→ **TASK OBJECTIVE**
All of the data below must be repeated exactly.

→ **PROVIDED MATERIAL**
»»

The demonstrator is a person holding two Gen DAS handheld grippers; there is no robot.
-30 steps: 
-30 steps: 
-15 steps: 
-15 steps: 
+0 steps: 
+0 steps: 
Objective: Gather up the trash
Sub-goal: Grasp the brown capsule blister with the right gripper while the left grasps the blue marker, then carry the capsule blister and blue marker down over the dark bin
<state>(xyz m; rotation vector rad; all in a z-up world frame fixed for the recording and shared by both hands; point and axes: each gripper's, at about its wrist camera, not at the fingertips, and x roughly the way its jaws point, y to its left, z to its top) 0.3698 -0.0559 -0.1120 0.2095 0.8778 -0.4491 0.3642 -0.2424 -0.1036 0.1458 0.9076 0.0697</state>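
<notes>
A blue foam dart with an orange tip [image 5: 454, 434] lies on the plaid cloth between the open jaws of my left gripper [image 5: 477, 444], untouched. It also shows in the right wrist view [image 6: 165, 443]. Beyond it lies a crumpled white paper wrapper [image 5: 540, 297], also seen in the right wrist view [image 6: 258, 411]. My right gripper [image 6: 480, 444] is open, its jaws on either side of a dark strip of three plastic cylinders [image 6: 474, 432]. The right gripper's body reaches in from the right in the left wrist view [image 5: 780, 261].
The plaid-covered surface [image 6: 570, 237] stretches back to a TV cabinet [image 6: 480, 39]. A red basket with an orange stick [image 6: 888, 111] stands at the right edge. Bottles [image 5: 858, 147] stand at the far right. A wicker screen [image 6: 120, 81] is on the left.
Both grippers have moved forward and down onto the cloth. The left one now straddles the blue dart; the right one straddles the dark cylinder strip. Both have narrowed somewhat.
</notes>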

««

→ **WRITTEN SOLUTION**
The demonstrator is a person holding two Gen DAS handheld grippers; there is no robot.
-30 steps: 
-30 steps: 
-15 steps: 
-15 steps: 
+0 steps: 
+0 steps: 
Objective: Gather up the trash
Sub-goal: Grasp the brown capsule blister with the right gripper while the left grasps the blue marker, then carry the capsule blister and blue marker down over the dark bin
<state>(xyz m; rotation vector rad; all in a z-up world frame fixed for the recording and shared by both hands; point and axes: each gripper's, at about its wrist camera, not at the fingertips, and x roughly the way its jaws point, y to its left, z to its top) 0.3698 -0.0559 -0.1120 0.2095 0.8778 -0.4491 0.3642 -0.2424 -0.1036 0.1458 0.9076 0.0697</state>
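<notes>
A blue foam dart with an orange tip [image 5: 454, 434] lies on the plaid cloth between the open jaws of my left gripper [image 5: 477, 444], untouched. It also shows in the right wrist view [image 6: 165, 443]. Beyond it lies a crumpled white paper wrapper [image 5: 540, 297], also seen in the right wrist view [image 6: 258, 411]. My right gripper [image 6: 480, 444] is open, its jaws on either side of a dark strip of three plastic cylinders [image 6: 474, 432]. The right gripper's body reaches in from the right in the left wrist view [image 5: 780, 261].
The plaid-covered surface [image 6: 570, 237] stretches back to a TV cabinet [image 6: 480, 39]. A red basket with an orange stick [image 6: 888, 111] stands at the right edge. Bottles [image 5: 858, 147] stand at the far right. A wicker screen [image 6: 120, 81] is on the left.
Both grippers have moved forward and down onto the cloth. The left one now straddles the blue dart; the right one straddles the dark cylinder strip. Both have narrowed somewhat.
</notes>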

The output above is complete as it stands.